O último filme de Xavier Dolan, apontado como um dos possíveis vencedores da competição do Lisbon & Estoril Film Festival, desaponta; não porque tivessem sido criadas expectativas à volta do trabalho do “petit génie de Cannes” (como foi referido por Melvil Poupaud na sessão a seguir ao filme), apenas porque se pressentia uma evolução relativamente aos seus filmes a este precedentes.
Laurence é um professor de liceu de trinta e cinco anos cujo
maior conflito é ter nascido no corpo de um homem sentindo-se mulher. Ao longo
do filme passam-se dez anos que acompanham o processo de transfiguração de
género por que Laurence atravessa.
Um dos pontos mais interessantes do filme é a fuga ao que
seria expectável do tratamento deste tipo de temáticas: as dores da transição,
os conflitos internos inerentes a esse processo, as dúvidas e incertezas que eventualmente
colocariam em causa essa transformação, …; aqui o que se mostra é a dificuldade
no processo de renovação da imagem daquele homem sempre do ponto de vista
exterior, ou seja, como é que as pessoas que observam esta mudança passam também por
uma caminhada transitiva tão forte como aquele que muda, neste caso a sua
namorada e a sua mãe. Ao mesmo tempo levanta-se um paradoxo: a narrativa tenta
fugir ao cliché, enquanto a gramática vai sempre convergir às soluções mais
básicas e expectáveis relativamente à construção da linguagem.
Isto não é, de todo, o que mais desaponta no filme, porque ao
observar a curta obra (sem relativizar este aspeto tendo em conta a idade do autor)
de Dolan, o que se retém das suas duas longas-metragens é um pastiche de referências diversas que são
aplicadas sem que para isso haja qualquer intenção gramatical que vá de
encontro ao tratamento narrativo da ação.

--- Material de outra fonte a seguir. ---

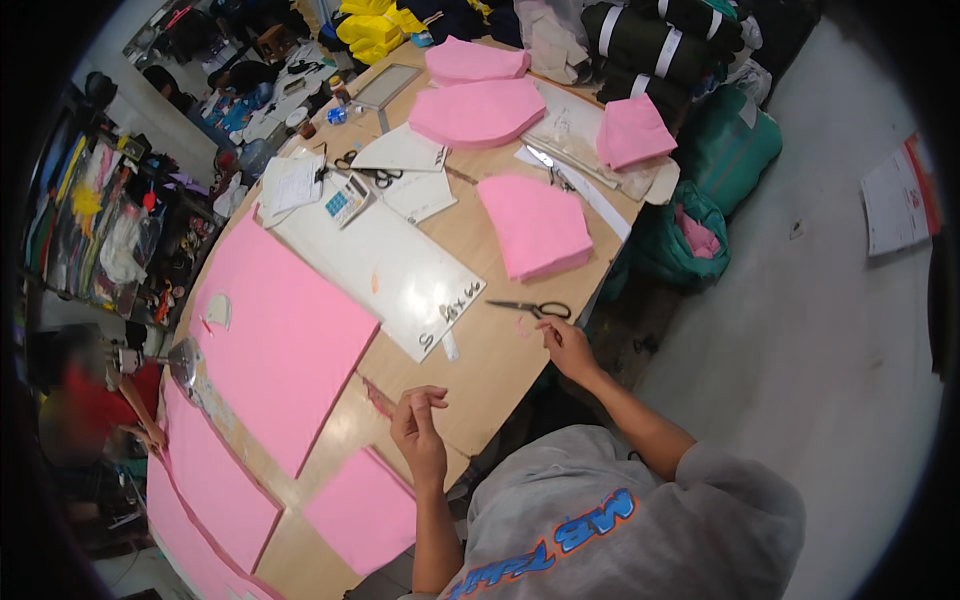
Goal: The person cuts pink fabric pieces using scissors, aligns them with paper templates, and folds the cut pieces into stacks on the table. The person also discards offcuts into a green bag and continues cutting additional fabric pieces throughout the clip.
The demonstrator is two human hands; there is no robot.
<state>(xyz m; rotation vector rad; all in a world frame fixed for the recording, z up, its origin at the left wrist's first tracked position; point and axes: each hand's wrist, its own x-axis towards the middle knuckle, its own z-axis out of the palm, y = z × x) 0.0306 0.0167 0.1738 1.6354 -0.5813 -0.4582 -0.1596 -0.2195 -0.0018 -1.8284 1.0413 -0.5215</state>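
Note:
My right hand [562, 345] pinches at the loop handles of black scissors [522, 306] near the table's right edge. My left hand [420, 420] hangs over the wooden table [420, 385], fingers loosely bent and apart, nothing visible in them. A pink fabric scrap [376, 398] lies left of it. Pink fabric stacks include a square one [355, 510] below my left hand, a large sheet [280, 350] to the left and a curved piece [532, 225] beyond the scissors. A white pattern board [370, 280] lies between them, with a calculator [345, 200] at its far end.
A co-worker in red [135, 405] has hands on pink layers [215, 485] at the left, near a metal machine [182, 365]. More pink stacks [475, 112], rulers and scissors cover the far table. Green sacks [735, 150] and dark rolls [650, 40] stand at the back right beside a wall.

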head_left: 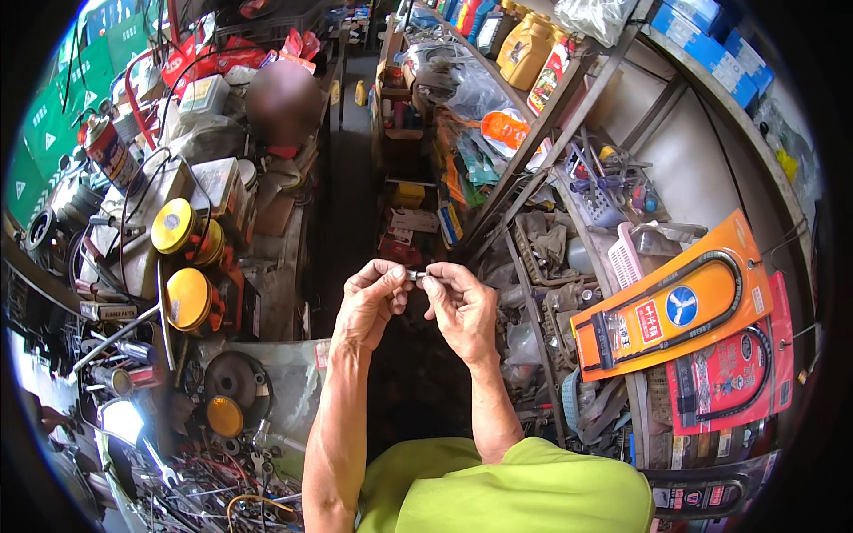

Neste Laurence Anyways isto agrava-se: para além da colagem
das referências imagéticas que é feita sem qualquer propósito (exemplo da cena
da festa em que há uma cópia descarada do estilo do videclip The Knife, Pass This
On), a tentativa de criação de uma estética própria é feita pelo recurso a
marcas do trabalho de câmara e montagem que se aproximam da histeria
protagonizada pelo trabalho de Cassavetes (a noção de histérico, trabalhada por
Deleuze relativamente à obra de Francis Bacon que se verifica no tratamento do
estilo feito pelo cineasta referido), que resultam num ritmo frenético e
desconectado de qualquer sentido cinematográfico. Dolan não é um auteur, é um cinéfilo que ainda anda à
deriva na procura da criação de um estilo singular, mas para isso tem de se
demarcar das suas referências e gostos.
O trabalho de inspiração sempre
aconteceu na história da criação artística, mas não é pela aplicação direta dessas
alusões que um estilo se concretiza.
Contudo, a análise paradoxal que é feita a este filme revela
potencialidades que se podem vir a concretizar: há algumas ideias de cinema, há
a construção formidável de personagens com uma profundidade relevante; falta o
trabalho, a aprendizagem e o pensamento; falta não fazer filmes que respondem
às vontades dum festival, mas sim àquilo que se quer tratar, e à criação duma
gramática sem preconceito, dotada de ingenuidade e franca.
Ressalvar o trabalho dos atores Melvil Poupaud e Suzanne
Clément que têm momentos absolutamente singulares e comoventes.